Gerry Adams, in his funeral oration in 2019 for former chief of staff of the IRA Kevin McKenna, said: “We will not let the past be written in a way which demonises patriots.” That declaration is chilling, coming from the former head of an organisation that has never said that republican violence was wrong. Equally chilling was the declaration by his successor, Mary Lou McDonald, that it was not rational or fair to raise Provisional IRA actions with party members who were children or not alive when the actions took place. In a recent interview on the Joe Brolly podcast, she said the “Free State establishment” needs to move on from holding her party accountable for the actions of the Provisional IRA during the Troubles.
Last time I checked, the official name of this State was “Ireland”. As for moving on, that is difficult to do when a political party has not apologised for the republican movement’s part in the terrible death toll of the Troubles. Of the 3,720 who died, 1,768 were killed by the IRA. Seven of those were either gardaí or Irish soldiers. These are the figures given by the acclaimed Lost Lives book, edited by David McKittrick, Seamus Kelters, Brian Feeney, Chris Thornton and David McVea. It’s a volume that feels heavier every time I open it.
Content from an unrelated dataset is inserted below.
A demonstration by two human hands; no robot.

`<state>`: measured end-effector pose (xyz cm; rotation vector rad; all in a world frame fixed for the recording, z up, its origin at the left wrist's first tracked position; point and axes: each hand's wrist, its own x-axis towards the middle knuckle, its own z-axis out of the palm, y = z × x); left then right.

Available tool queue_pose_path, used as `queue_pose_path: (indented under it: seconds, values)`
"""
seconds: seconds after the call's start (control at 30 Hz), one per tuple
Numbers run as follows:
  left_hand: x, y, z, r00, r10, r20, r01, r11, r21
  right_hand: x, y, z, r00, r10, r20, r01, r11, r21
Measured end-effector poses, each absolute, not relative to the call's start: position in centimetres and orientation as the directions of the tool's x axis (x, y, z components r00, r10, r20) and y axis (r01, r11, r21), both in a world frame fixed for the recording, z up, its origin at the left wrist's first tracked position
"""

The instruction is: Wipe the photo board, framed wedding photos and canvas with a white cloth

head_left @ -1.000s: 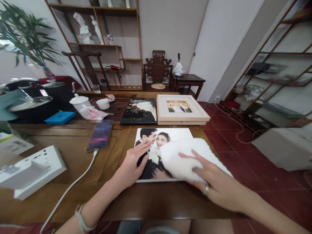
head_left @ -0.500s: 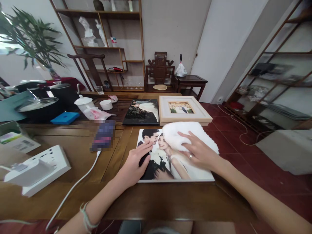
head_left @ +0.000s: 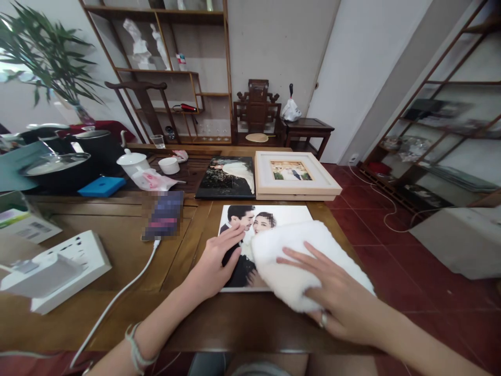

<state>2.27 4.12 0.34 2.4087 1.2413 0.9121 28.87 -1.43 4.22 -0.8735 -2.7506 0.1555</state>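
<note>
A photo panel (head_left: 289, 213) with a couple printed on it lies flat on the wooden table. My left hand (head_left: 213, 261) rests on the panel's left side, its fingers stretched out over the dark suit. A fluffy white cloth (head_left: 270, 261) covers the panel's right and lower right part and hangs past its front edge. Over that cloth lies my right hand (head_left: 332, 287), which wears a ring. Some of its fingers press flat on top, while others tuck around a fold of the cloth and grip it.
Behind the panel lie a dark photo panel (head_left: 227, 180) and a light wooden picture frame (head_left: 329, 190). To the left are a pixelated phone (head_left: 164, 216) on a white cable (head_left: 117, 300), a power strip (head_left: 94, 261), a blue box (head_left: 102, 187) and a black pot (head_left: 58, 175).
My right hand has moved the white cloth toward me and slightly right, uncovering the panel's upper right and covering its lower part. My left hand stays in place.
</note>
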Motion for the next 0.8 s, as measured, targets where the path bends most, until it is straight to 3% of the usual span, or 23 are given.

“I have no issues as the leader of Sinn Féin and as a republican expressing deep sorrow and apology for pain that was suffered, none at all,” McDonald said two years ago. But she never said the IRA’s campaign of violence was wrong. She pointed to an apology issued by the IRA in 2002 on the 30th anniversary of Bloody Friday, July 21st, 1972, when the IRA planted more than 20 bombs around Belfast. Twenty of them exploded, killing nine people and injuring more than 100 others. The IRA apologised for the deaths of non-combatants on this and other occasions and sent condolences to their families. It’s not clear whether these non-combatants included Jean McConville, Columba McVeigh (whose body has still not been recovered) or the gardaí and Irish soldiers who died.
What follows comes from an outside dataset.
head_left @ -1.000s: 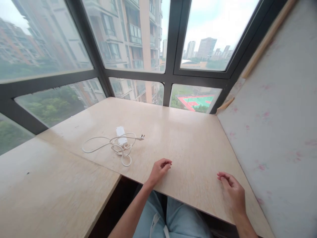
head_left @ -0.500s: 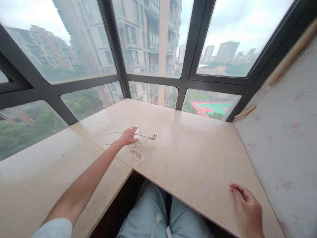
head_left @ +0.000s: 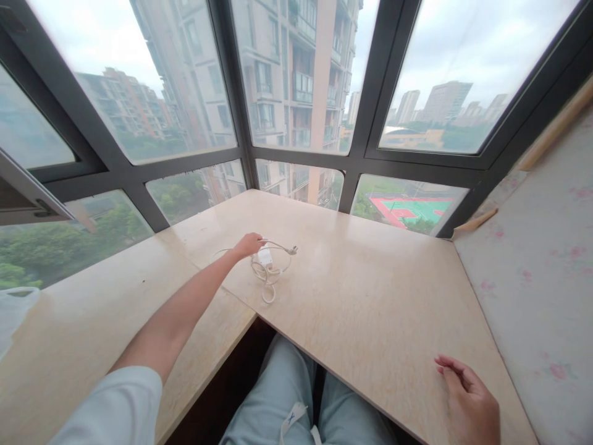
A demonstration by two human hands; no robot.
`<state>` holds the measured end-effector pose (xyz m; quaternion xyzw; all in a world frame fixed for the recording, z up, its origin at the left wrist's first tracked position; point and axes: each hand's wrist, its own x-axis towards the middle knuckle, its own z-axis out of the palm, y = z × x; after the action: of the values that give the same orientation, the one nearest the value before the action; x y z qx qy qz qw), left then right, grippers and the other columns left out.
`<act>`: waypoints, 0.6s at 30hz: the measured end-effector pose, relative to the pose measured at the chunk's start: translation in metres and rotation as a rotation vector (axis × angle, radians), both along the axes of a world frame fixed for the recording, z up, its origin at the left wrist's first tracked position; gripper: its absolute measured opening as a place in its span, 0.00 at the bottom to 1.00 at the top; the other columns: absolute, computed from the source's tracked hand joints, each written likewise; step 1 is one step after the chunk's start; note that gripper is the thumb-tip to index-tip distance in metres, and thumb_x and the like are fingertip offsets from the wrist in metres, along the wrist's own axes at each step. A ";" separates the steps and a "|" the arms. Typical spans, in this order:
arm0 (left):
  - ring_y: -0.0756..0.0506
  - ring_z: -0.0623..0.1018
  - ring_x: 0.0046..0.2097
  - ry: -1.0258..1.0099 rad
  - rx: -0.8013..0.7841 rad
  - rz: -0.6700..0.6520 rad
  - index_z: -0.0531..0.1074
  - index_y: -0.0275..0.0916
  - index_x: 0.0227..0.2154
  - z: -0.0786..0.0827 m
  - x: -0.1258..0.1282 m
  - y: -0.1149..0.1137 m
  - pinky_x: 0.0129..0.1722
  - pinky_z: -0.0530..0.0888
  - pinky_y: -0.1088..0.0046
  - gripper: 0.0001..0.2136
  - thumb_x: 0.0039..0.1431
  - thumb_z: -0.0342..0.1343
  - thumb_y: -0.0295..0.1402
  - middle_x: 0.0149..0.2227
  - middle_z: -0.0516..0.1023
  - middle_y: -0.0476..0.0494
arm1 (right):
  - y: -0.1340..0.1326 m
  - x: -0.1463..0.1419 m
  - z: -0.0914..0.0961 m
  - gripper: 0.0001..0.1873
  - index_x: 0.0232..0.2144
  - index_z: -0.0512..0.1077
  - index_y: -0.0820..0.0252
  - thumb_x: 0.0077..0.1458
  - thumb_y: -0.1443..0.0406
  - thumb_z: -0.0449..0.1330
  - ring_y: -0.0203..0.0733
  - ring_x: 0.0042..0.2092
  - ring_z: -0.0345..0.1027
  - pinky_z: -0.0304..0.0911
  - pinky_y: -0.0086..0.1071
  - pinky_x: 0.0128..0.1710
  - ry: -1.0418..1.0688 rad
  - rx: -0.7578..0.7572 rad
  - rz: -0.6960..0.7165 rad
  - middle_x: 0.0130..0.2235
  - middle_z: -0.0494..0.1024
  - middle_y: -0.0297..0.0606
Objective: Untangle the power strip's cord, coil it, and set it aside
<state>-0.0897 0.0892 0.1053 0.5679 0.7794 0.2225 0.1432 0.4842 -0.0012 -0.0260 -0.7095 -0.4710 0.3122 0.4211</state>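
My left hand reaches far over the pale countertop, its fingers closed on a white power cord near the plug end. The cord's plug sticks out to the right of the hand. Just below and right of the fingers is a white block, with loops of the cord lying around and in front of it. Whether the block is a socket or an adapter I cannot tell. At the lower right, my right hand rests by the counter, fingers loosely curled against the thumb, with nothing visible in them.
The stone-like countertop bends in an L around my legs. Dark-framed windows border its back and left. A flowered wall closes the right side. At the left edge lies a white plastic-looking item, below a hard-edged object.
My left hand has moved off the white block and now grips the cord, with the plug end lifted slightly. The view has turned left, bringing in objects at the left edge. My right hand stays put.
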 end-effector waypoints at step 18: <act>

If McDonald wants people to forget about what the Provisional IRA did, and to stop linking it to present-day Sinn Féin, why does she attend so pointedly the funerals of IRA figures? She was at the funeral of Kevin McKenna. With thousands of other republicans, she attended the funeral in 2020 of Bobby Storey during the Covid pandemic when many others were observing caution. Storey was the man thought to be the IRA’s head of intelligence. When Adams was arrested and questioned about the McConville abduction, and before he was released without charge, Storey addressed a protest meeting in west Belfast and echoed a phrase of Adams the year after the IRA ceasefire: “we ain’t gone away, you know.”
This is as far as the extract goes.